* **ACTIVITY**
All lines in the data below carrying the string "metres" are to be located and copied.

- - -

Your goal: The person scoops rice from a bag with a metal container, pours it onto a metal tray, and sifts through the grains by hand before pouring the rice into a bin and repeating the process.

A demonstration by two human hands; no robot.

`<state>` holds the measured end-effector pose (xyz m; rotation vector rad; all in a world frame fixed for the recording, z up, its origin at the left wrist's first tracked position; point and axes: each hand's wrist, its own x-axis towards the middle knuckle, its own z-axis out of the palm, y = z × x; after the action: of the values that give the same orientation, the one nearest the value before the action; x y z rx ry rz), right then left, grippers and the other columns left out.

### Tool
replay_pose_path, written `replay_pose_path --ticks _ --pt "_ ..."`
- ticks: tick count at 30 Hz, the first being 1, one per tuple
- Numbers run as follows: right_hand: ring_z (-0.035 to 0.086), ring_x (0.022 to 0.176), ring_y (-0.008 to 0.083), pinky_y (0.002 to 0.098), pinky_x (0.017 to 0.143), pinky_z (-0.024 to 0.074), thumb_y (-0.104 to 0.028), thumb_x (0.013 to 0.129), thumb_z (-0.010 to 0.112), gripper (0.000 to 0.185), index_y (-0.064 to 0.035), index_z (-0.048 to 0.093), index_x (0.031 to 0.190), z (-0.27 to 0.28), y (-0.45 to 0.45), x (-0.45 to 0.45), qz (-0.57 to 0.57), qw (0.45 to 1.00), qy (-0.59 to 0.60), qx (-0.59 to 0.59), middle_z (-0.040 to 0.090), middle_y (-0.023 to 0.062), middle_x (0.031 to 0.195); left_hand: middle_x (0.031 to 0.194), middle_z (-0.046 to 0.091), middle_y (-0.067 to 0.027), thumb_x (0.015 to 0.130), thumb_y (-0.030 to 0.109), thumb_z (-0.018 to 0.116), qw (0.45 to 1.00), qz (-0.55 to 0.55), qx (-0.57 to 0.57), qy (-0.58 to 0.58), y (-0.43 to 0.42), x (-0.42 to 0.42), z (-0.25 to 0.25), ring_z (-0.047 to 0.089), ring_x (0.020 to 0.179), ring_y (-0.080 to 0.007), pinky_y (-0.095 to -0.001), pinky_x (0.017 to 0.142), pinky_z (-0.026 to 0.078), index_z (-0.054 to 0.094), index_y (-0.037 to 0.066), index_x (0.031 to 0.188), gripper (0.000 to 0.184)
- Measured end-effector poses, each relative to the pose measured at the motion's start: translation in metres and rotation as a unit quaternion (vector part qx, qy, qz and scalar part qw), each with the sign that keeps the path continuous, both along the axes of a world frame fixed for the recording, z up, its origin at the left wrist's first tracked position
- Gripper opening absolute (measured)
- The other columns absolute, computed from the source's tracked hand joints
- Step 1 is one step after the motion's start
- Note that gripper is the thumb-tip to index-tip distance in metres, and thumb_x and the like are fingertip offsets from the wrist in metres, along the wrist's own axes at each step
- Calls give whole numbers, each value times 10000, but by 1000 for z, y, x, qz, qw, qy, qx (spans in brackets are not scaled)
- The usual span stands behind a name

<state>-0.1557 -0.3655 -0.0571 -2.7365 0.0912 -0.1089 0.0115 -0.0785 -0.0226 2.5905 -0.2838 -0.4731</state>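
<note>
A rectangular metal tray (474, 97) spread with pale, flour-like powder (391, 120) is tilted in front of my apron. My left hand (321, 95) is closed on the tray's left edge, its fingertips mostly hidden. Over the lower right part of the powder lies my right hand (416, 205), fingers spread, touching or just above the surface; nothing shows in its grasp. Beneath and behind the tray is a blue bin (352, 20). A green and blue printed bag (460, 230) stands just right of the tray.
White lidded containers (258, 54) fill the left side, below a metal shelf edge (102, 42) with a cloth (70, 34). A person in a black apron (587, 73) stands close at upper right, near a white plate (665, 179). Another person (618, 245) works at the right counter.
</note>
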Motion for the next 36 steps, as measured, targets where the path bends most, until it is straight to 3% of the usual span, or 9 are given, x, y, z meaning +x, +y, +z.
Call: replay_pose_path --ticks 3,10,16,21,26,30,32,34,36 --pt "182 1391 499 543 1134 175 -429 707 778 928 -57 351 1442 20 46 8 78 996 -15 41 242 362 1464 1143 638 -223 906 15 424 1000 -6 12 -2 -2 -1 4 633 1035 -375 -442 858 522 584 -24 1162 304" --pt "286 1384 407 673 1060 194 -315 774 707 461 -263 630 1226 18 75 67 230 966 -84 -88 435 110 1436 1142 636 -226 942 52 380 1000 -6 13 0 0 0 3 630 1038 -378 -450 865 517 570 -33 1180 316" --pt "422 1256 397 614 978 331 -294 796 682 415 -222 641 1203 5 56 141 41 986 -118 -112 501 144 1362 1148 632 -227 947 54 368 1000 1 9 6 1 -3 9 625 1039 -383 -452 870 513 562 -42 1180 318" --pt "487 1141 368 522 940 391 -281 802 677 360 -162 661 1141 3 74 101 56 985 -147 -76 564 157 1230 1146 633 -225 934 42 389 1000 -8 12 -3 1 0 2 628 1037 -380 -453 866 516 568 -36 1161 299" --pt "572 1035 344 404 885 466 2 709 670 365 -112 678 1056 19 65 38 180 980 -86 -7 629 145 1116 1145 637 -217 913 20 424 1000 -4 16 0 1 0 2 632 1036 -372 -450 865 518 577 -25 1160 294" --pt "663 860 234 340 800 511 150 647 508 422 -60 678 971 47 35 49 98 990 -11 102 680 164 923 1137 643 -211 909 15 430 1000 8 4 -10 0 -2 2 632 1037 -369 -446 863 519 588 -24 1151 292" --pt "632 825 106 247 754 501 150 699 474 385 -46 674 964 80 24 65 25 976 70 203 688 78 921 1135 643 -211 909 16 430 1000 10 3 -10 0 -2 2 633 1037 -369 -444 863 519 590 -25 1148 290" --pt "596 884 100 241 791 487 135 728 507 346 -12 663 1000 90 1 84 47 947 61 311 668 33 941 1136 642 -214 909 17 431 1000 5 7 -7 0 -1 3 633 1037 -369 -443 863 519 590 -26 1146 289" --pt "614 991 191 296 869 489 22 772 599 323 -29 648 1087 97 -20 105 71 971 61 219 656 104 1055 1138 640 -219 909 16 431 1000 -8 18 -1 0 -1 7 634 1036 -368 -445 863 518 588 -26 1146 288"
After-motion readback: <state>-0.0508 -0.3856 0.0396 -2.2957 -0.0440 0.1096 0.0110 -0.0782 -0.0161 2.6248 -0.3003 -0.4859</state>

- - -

* **ANSWER SECTION**
- Measured end-effector poses, each relative to the pose measured at the motion's start: translation in metres and rotation as a unit quaternion (vector part qx, qy, qz and scalar part qw), each with the sign that keeps the path continuous, both along the axes of a world frame fixed for the recording, z up, its origin at the left wrist's first tracked position
- Note that gripper is the thumb-tip to index-tip distance in metres, and thumb_x and the like are fingertip offsets from the wrist in metres, along the wrist's own axes at each step

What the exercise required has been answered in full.